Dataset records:
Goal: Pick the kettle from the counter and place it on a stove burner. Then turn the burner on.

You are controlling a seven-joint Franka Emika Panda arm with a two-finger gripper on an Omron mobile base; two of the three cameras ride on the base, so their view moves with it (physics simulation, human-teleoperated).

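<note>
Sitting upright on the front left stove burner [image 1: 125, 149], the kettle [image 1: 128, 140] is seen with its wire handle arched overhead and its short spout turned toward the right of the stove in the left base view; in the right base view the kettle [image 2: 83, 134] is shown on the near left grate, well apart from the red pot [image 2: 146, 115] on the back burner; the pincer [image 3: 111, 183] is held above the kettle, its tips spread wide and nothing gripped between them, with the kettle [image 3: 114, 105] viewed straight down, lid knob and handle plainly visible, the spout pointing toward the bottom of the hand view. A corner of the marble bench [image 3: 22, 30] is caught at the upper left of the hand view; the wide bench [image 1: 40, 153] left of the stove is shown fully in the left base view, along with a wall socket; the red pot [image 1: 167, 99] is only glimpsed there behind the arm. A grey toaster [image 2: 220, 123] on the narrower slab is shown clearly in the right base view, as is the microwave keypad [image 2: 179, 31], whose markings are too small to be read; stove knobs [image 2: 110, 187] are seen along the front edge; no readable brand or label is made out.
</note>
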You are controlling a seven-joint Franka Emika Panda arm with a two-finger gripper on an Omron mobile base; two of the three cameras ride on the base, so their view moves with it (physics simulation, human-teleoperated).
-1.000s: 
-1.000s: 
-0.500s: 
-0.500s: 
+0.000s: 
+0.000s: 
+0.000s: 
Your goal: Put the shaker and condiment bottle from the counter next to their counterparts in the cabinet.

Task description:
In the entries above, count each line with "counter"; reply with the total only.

Solution to this exercise:
2